Location
- Country: Canada
- Province: Quebec
- Region: Bas-Saint-Laurent
- MRC: Kamouraska Regional County Municipality

Physical characteristics
- Source: Mountain and forest streams
- • location: Mont-Carmel
- • coordinates: 47°19′27″N 69°45′07″W﻿ / ﻿47.324242°N 69.751812°W
- • elevation: 391 metres (1,283 ft)
- Mouth: Kamouraska River
- • location: Mont-Carmel
- • coordinates: 47°21′50″N 69°48′48″W﻿ / ﻿47.36389°N 69.81333°W
- • elevation: 203 metres (666 ft)
- Length: 11.8 kilometres (7.3 mi)

Basin features
- Progression: Saint-Denis River, Saint-Denis River, St. Lawrence River
- • left: (upstream)
- • right: (upstream)

= Bras de la Rivière Saint-Denis =

River in MRC Kamouraska in Quebec (Canada)

The Bras de la Rivière Saint-Denis is a tributary of the east bank of the Saint-Denis River which empties on the southeast bank of the Kamouraska River, which empties on the south shore of the St. Lawrence River two km east of the center of the village of Kamouraska.

The Bras de la Rivière Saint-Denis flows on the Côte-du-Sud in the municipalities of Mont-Carmel and Saint-Gabriel-Lalemant, in the Kamouraska Regional County Municipality, in the administrative region of Bas-Saint-Laurent, in province of Quebec, in Canada.

== Geography ==
Drawing its source from Lac des Marais (length: 0.8 km; altitude: 390 m) in the municipality of Mont-Carmel, this watercourse flows generally to the north-west. This spring is located in the heart of the Notre Dame Mountains, at 21.9 km east of the south coast of the St. Lawrence River, at 14.6 km south-east of the center of the village of Saint-Gabriel-Lalemant and at 1.1 km north of Chaudière lake which constitutes the head lake of Chaude River.
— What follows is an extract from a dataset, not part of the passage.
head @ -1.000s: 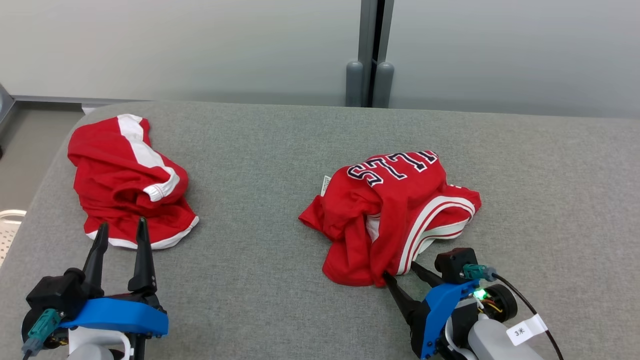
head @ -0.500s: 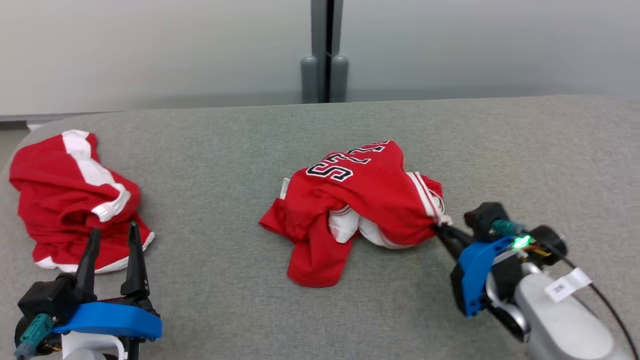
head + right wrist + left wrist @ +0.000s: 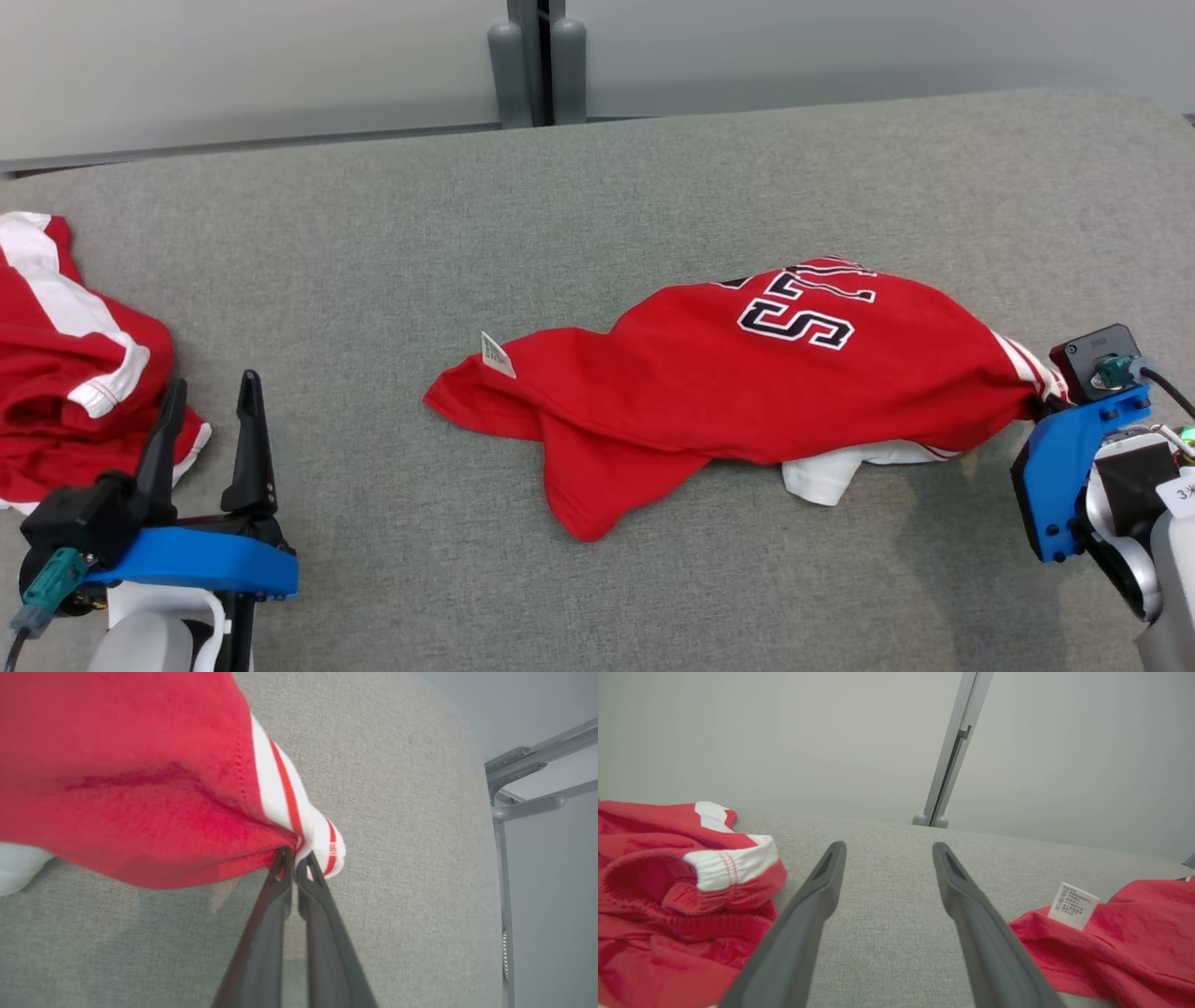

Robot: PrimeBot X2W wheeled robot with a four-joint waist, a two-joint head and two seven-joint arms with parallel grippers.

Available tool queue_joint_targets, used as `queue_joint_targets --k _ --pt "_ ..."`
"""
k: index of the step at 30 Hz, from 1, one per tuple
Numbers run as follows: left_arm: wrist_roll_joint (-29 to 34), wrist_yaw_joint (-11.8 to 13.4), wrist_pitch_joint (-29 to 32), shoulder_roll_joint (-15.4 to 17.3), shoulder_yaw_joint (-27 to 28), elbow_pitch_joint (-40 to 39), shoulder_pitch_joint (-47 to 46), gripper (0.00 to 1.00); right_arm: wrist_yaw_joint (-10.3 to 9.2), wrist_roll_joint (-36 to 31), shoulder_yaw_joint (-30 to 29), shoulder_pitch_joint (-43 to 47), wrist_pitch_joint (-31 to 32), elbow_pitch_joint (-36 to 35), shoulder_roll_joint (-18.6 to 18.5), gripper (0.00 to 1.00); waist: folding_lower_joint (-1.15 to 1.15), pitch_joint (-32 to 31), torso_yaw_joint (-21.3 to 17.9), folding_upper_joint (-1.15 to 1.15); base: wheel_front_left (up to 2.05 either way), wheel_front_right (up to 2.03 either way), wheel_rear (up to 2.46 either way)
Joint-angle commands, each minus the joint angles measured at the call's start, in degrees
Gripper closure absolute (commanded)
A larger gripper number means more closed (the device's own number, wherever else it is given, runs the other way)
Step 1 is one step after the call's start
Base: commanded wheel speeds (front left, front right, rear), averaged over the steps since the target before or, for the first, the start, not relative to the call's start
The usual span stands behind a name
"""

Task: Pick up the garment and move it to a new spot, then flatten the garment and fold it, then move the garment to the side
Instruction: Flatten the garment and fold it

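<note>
A red jersey with dark-and-white lettering and a white tag lies stretched across the grey table. Its right end lifts off the surface where my right gripper is shut on the white-and-red striped trim. In the right wrist view the jersey bunches at the closed fingertips of the right gripper. My left gripper stands open at the lower left with nothing between its fingers. The left wrist view shows the left gripper over bare fabric, with the jersey and its tag to the right.
A second red garment with white trim lies crumpled at the table's left edge, just beyond my left fingers, also seen as the red garment. A grey post stands behind the table against a pale wall.
My right gripper has dragged the jersey rightward, pulling it out from a crumpled heap into a long stretched shape. The head camera has turned right. The left gripper stays open.
</note>
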Motion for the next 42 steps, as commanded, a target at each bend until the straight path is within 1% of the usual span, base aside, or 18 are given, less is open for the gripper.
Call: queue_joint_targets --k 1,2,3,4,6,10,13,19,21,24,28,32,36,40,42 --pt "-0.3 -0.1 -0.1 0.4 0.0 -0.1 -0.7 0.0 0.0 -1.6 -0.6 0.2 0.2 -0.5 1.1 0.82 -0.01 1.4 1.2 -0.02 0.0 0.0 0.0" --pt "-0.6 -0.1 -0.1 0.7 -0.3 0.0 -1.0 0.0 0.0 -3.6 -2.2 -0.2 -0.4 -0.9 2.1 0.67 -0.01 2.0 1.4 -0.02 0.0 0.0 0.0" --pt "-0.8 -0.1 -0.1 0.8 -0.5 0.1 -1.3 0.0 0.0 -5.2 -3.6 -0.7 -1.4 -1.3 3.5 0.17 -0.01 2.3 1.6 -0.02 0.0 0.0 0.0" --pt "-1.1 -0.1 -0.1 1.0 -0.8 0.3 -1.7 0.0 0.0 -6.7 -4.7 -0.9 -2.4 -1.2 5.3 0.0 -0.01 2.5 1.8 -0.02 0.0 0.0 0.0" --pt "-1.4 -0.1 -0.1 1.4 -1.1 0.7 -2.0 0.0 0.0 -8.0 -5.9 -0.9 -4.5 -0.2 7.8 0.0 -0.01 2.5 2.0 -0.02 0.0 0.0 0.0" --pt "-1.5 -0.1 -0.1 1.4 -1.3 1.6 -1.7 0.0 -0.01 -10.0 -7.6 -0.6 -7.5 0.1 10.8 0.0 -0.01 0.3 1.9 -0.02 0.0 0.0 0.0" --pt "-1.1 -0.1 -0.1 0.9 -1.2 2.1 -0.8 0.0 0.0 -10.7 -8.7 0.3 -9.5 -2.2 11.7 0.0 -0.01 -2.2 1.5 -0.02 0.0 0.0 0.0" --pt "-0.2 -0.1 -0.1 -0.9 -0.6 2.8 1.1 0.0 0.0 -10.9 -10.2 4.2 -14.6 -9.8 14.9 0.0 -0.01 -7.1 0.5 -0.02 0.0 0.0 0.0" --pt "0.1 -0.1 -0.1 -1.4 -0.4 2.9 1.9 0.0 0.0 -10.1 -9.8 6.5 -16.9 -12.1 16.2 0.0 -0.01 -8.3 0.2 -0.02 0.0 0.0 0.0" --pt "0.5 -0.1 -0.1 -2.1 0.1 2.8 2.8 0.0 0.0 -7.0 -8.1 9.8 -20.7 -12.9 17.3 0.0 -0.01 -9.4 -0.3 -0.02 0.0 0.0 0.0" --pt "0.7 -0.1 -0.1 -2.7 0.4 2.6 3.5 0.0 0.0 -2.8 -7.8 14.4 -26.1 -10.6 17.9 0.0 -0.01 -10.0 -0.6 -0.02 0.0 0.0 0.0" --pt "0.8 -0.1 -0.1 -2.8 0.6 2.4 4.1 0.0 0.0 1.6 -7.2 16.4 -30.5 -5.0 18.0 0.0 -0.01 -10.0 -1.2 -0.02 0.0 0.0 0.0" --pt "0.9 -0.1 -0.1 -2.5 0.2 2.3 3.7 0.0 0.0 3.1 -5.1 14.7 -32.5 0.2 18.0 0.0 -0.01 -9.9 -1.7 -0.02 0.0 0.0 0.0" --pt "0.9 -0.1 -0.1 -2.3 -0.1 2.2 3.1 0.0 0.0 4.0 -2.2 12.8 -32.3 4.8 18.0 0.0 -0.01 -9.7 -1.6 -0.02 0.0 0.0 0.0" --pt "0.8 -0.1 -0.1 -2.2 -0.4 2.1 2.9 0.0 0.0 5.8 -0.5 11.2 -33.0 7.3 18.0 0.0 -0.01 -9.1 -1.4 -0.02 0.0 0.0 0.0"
From its source, the Bras de la Rivière Saint-Denis flows over 11.8 km entirely in a forest zone, divided into the following segments:
- 2.4 km west in Mont-Carmel, to the Canadian National railway bridge;
- 2.6 km north, to the mouth of Davidson Lake (length: 0.6 km; altitude: 325 m) that the current crosses north; a marsh area borders the west side of the lake;
- 2.5 km west, up to a forest road;
- 1.9 km westward, to the southern limit of the municipality of Saint-Gabriel-Lalemant;
- 2.4 km north, up to its confluence.

This confluence is located at 6.5 km southwest of the center of the village of Saint-Bruno-de-Kamouraska, at 10.1 km east of center of the village of Saint-Gabriel-de-Kamouraska and 6.0 km southeast of the center of the village of Mont-Carmel.

== Toponymy ==
The toponym "Bras de la Rivière Saint-Denis" was formalized on December 2, 1982, by the Commission de toponymie du Québec.